The Deployment Packager uses the Azure REST API to manage backup and restore operations for the reference database. You can authenticate with the Azure Managed Database REST API using the following SqlServer attributes in the Datical DB GUI:
Azure Client ID
Azure Tenant ID
Azure Client Secret
Azure Resource Group
Azure Subscription ID
Instance Name
The REST API Client Secret is a sensitive credential that should be treated with the same caution as database login credentials. It is strongly recommended that this credential be provided at runtime in an environment variable and not stored in the GUI. For more information, see product documentation about Runtime Credentials.
Additionally, ensure that you selected the Azure SQL Managed Instance connection type and entered the needed instance name.
Azure REST API Settings
Azure REST API settings contain the information about Azure SQL Managed Instance (subscriptionId, tenantId, and resourceGroup) and the information about a service principal (password and appId, which are Azure Client Secret and Client ID respectively).
Azure REST API settings are only required for Packager processes to support restore and backup operations. You don’t need to configure the Azure REST API settings to execute other commands such as Deploy, Forecast, and others.
You need to create a service principal to get a bearer token and to initiate a point-in-time backup for Azure SQL Managed Instance.
An Azure service principal is an identity created for use with applications, hosted services, and automated tools to access Azure resources. This access is restricted by the roles assigned to the service principal, giving you control over which resources can be accessed and at which level. For more information, see Create an Azure service principal with the Azure CLI or Create a service principal using the Azure portal.
A bearer token is a security token that grants access to a protected resource. For more information, see OAuth 2.0 and OpenID Connect protocols on the Microsoft identity platform.
You can create a service principal through the Azure portal or CLI. For this, you must have an Owner role and specify it along with the resource group.
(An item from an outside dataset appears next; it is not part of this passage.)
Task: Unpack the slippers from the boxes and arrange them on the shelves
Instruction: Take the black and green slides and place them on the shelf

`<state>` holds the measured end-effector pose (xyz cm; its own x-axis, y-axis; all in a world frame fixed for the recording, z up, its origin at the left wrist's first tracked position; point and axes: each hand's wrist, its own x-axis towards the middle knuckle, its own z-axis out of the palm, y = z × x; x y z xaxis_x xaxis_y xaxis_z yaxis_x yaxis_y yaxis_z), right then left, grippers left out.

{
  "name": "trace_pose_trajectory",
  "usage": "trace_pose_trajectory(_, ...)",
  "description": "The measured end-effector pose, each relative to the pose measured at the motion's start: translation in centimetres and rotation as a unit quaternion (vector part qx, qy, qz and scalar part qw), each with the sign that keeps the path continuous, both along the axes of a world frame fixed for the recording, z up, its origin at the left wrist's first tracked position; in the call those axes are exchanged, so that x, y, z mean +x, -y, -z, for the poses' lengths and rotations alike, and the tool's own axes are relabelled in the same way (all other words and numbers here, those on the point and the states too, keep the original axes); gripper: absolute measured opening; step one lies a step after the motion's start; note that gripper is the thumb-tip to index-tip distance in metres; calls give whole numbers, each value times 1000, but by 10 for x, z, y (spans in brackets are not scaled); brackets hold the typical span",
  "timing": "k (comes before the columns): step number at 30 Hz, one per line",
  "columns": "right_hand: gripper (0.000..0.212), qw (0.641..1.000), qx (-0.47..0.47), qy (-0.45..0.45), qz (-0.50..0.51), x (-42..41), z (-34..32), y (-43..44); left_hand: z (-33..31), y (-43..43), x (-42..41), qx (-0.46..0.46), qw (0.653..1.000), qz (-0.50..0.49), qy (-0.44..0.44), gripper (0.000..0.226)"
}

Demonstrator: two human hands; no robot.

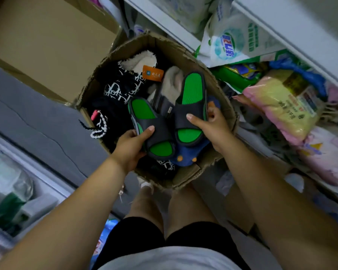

An example of the CLI commands and output for creating a service principal:
az login
az ad sp create-for-rbac -n "service_principal_name" --role Owner --scopes
/subscriptions/a365ee0452e-67hr-497d/resourceGroups/dev
Changing "service_principal_name" to a valid URI of
"http://service_principal_name", which is the required format used for
service principal names
Creating 'Owner' role assignment under scope '/subscriptions/a365ee0452e-67hr-497d/resourceGroups/dev'
The output includes credentials that you must protect. Be sure that you do not include these credentials in your code or check the credentials into your source control. For more information, see https://aka.ms/azadsp-cli
{
"appId": "et78acie-some-id",
"displayName": "service_principal_MI",
"name": "http://service_principal_MI",
"password": "bth6-some-password",
"tenant": "fd564a-some-tenant"
}
Once a service principal is successfully created, ensure the following attributes are available:
appId (Client ID)
password (Client Secret)
This configuration focuses on a single-tenant application where the application is intended to run within only one organization. You must have your permissions set to register an application with your Azure AD tenant and assign a role to the application in your Azure subscription. Also, when you register an application through the Azure portal, an application object and service principal is automatically created in your home directory or tenant.